A CP deveria receber este ano 80 milhões de euros em indemnizações compensatórias, mas quase oito meses depois da liberalização do transporte ferroviários de passageiros na União Europeia a empresa continua a não ter contrato de serviço público, como ditam as normas europeias. Sem isso, não pode receber esse valor.

Em julho, o ministro das Infraestruturas e da Habitação, Pedro Nuno Santos, garantiu que o contrato de serviço público com a CP estava a ser trabalhado em conjunto com as Finanças e que deveria ficar fechado “a breve prazo”. Contudo, fonte oficial do regulador do setor de transportes, cuja função é dar um parecer prévio vinculativo favorável ao documento, diz ao Jornal de Negócios (acesso pago) que ainda não há desenvolvimentos nesse sentido.

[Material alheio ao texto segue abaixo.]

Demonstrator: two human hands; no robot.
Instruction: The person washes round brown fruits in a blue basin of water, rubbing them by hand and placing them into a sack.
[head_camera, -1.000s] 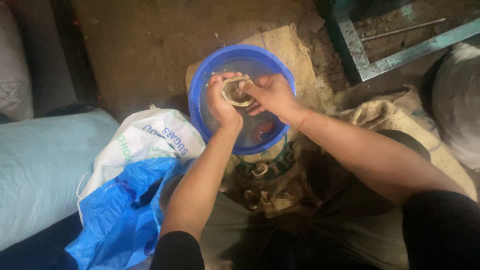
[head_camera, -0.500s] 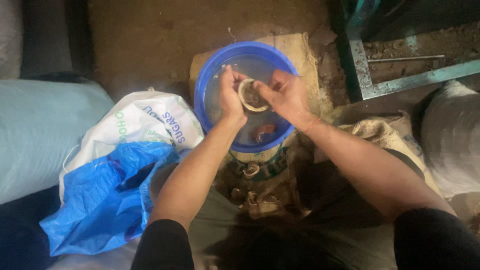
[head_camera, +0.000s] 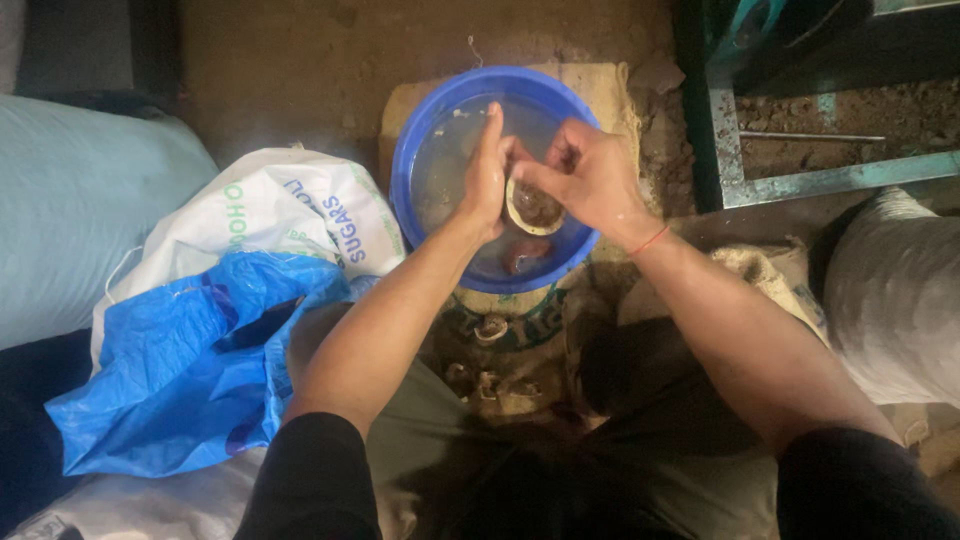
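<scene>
Beneath both hands sits a blue basin of murky water on burlap sacking. Left of the forearms lie a white sack and blue bag. Right hand and left hand together grip a small round shell-like piece above the water.

Over a blue basin of water, the left hand and right hand together grip a small round shell-like object. At eight o'clock lie a white sack and blue plastic bag.
</scene>
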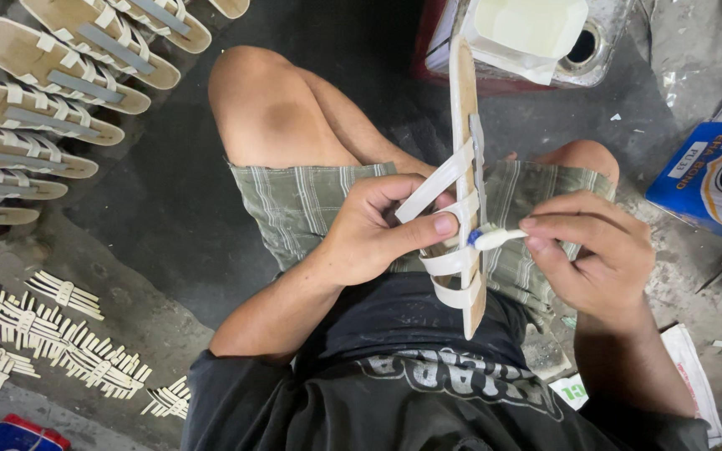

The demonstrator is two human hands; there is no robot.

O regulador acrescenta que, no quadro da liberalização foi apresentada no final de 2018 uma proposta de contrato de serviço público para enquadrar os serviços prestados pela CP. Nesse sentido, a Autoridade da Mobilidade e dos Transportes (AMT) colocou “diversos pedidos de esclarecimento quanto ao conteúdo do contrato, não tendo sido obtida resposta”, explica a mesma fonte ao Negócios.

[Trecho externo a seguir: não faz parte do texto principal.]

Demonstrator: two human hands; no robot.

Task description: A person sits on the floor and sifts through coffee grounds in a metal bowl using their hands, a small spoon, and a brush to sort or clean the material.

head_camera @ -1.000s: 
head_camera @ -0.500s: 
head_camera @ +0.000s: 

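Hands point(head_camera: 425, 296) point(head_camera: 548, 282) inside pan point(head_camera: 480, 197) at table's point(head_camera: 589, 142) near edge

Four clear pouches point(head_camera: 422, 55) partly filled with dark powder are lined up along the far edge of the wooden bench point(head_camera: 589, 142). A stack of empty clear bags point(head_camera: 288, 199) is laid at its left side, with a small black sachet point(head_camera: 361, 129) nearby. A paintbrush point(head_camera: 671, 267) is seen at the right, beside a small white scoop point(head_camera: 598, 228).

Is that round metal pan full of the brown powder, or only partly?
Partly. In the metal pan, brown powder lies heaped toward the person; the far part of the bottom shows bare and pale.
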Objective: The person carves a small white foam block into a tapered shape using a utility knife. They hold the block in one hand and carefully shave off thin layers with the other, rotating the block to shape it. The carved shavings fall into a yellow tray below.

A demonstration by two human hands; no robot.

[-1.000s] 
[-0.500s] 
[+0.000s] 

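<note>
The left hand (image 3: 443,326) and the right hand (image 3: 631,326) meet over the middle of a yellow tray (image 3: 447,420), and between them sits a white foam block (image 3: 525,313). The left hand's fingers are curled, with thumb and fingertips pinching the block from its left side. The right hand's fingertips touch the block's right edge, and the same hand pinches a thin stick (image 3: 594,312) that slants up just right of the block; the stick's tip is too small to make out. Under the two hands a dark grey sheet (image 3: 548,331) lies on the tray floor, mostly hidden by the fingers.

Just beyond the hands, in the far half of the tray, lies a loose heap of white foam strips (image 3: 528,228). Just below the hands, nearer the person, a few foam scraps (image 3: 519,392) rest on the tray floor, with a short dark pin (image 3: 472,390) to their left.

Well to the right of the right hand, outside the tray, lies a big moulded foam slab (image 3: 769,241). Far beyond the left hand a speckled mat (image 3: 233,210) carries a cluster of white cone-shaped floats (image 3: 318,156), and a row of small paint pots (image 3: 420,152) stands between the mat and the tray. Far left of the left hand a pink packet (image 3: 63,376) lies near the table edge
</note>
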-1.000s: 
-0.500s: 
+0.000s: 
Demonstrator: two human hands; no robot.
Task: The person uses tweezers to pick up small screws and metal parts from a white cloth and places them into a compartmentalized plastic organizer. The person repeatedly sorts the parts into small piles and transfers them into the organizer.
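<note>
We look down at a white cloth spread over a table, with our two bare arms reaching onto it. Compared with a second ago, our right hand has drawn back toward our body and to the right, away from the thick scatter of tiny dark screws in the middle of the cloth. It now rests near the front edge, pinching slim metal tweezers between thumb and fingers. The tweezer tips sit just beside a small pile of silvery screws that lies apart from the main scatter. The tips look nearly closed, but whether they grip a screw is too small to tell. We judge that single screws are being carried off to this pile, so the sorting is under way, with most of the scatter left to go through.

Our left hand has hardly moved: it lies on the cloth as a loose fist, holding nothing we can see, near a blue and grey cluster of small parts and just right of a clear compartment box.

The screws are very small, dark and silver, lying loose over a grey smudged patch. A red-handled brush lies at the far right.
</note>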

Além de não poder receber as indemnizações compensatórias, a inexistência de um contrato de serviço público com a CP constitui um “incumprimento do direito europeu e nacional” e tais violações “implicam uma intervenção da Comissão Europeia e do Tribunal de Justiça da UE, caso se confirmem ou não sejam sanadas”, explica a AMT.

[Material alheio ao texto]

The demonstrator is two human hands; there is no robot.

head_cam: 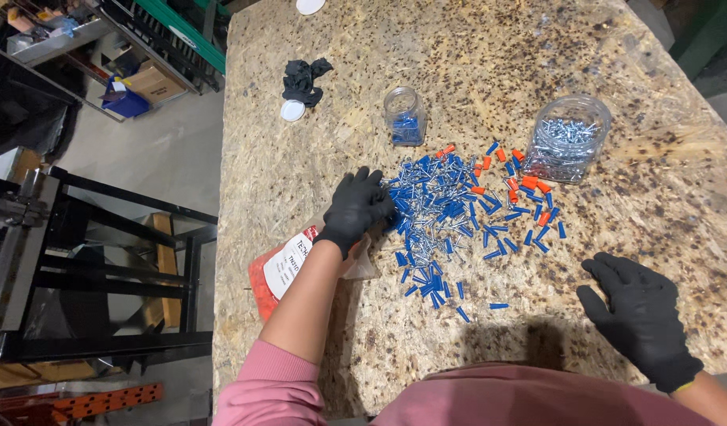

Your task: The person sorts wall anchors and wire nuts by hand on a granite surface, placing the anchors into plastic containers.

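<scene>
The left hand (356, 207), in a black glove, is laid at the left edge of the pile (450, 213) of blue plugs and silver screws, which is spread over the middle of the chipboard table (379, 331); its fingers are curled onto the pieces, but whether anything is pinched cannot be told. The right hand (640, 315), also gloved, is rested flat on the table, well apart from the pile, fingers spread and nothing held. Orange plugs (529, 183) are scattered along the pile's upper right edge. It is judged that the sorting would be done best if pieces were drawn off the edge a few at a time, by colour and kind, so that screws are not dragged with plugs; the idle right hand could be used to steady the heap. A small clear jar (404, 116) with blue plugs at its bottom is stood just above the pile; a larger clear jar (567, 138), filled with screws, is stood to the upper right, beside the orange plugs. An orange bag (281, 272) bearing a white rounded label is lain partly under the left forearm, at the table's left edge. A white lid (292, 110) and a crumpled black glove (304, 80) are placed near the upper left.
</scene>
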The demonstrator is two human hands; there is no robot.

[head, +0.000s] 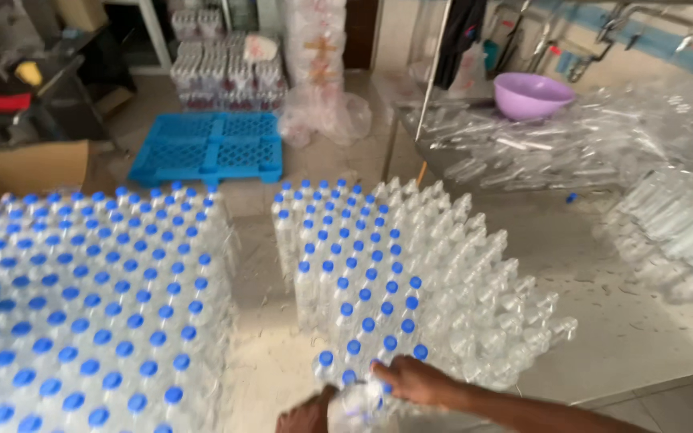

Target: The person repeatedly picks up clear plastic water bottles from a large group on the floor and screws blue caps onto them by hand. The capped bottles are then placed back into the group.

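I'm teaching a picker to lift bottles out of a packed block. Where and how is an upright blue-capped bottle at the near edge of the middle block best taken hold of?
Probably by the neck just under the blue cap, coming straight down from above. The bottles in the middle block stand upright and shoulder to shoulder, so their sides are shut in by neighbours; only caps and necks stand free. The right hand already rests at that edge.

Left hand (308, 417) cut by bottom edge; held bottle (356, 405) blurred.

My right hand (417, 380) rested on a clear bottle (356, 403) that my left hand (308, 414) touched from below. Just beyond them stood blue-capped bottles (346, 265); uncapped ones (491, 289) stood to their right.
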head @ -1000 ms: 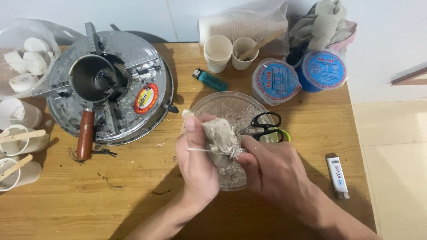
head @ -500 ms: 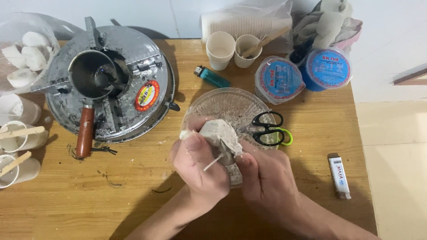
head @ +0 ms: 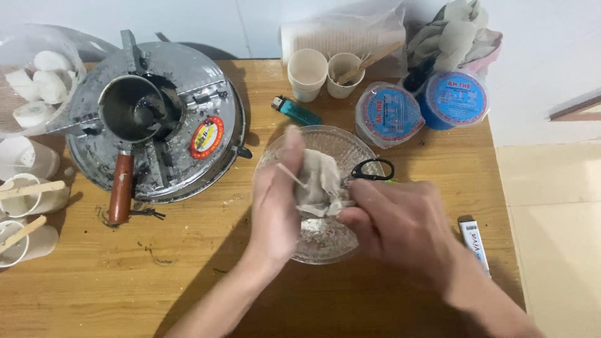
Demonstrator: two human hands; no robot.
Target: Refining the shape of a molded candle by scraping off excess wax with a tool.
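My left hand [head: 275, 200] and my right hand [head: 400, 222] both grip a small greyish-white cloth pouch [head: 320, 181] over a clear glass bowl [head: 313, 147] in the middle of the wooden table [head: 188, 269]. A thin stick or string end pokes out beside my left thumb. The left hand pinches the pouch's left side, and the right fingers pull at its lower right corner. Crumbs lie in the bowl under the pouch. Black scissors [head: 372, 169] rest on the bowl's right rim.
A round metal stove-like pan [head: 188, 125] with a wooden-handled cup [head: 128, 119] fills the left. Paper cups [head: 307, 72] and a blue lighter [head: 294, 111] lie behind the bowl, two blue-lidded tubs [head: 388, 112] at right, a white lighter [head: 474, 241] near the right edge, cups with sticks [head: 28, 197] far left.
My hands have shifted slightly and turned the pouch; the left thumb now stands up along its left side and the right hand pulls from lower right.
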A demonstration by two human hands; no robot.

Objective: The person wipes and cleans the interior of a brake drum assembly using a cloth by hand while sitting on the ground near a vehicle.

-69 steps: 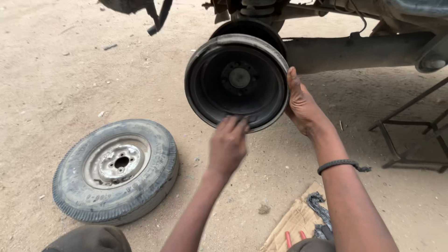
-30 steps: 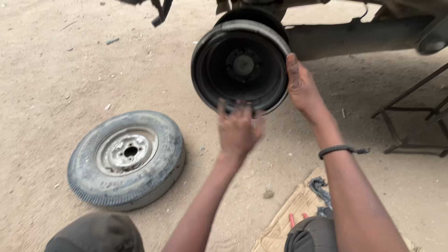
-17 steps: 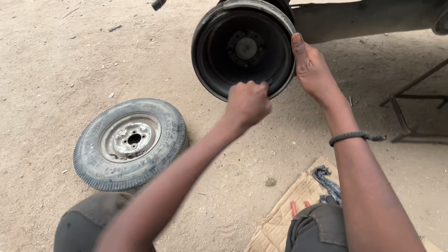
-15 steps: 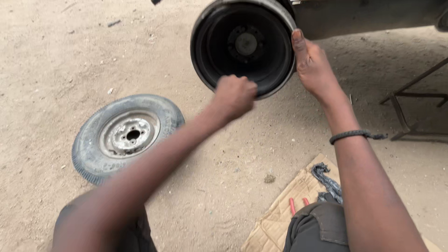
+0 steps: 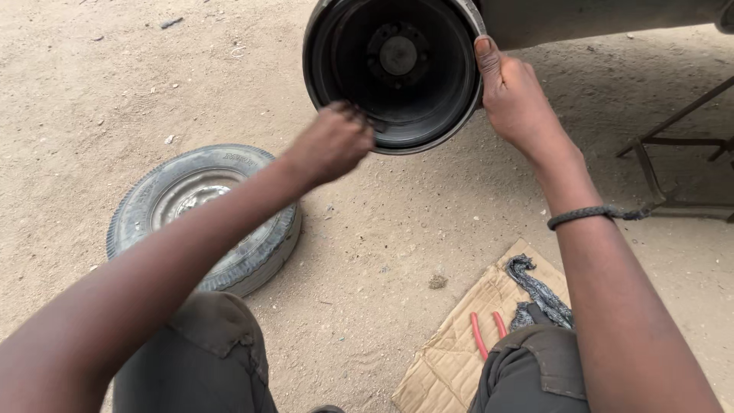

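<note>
The right hand grips the right rim of the black drum, thumb over the edge, while the left hand, fingers curled together, works at its lower left lip. To do this well, steady the drum and pull evenly on both sides. It sits on the hub under the vehicle, dark and dusty, above the sandy ground.
</note>
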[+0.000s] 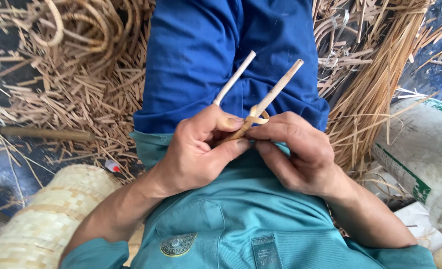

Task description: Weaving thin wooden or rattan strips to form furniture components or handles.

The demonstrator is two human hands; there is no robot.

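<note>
My left hand and my right hand meet over my lap, above blue trousers and a teal shirt. Together they pinch two pale cane sticks, one leaning left and one leaning right, which cross where my fingers meet. A thin flat cane strip is looped around the right stick just above my thumbs. The sticks' lower ends are hidden inside my hands.
A woven cane basket lies at the lower left. Loose cane offcuts cover the floor on the left, with coiled cane behind. A bundle of long strips stands at right, beside a white sack.
</note>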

Após o parecer prévio vinculativo favorável da ATM, para que este contrato entre em vigor é necessário um visto do Tribunal de Contas. A liberalização do mercado ferroviário europeu iniciou-se em 2019 e prevê um período de adaptação até março de 2020, o que significa que qualquer operador estrangeiro pode atuar em Portugal e concorrer diretamente com a CP.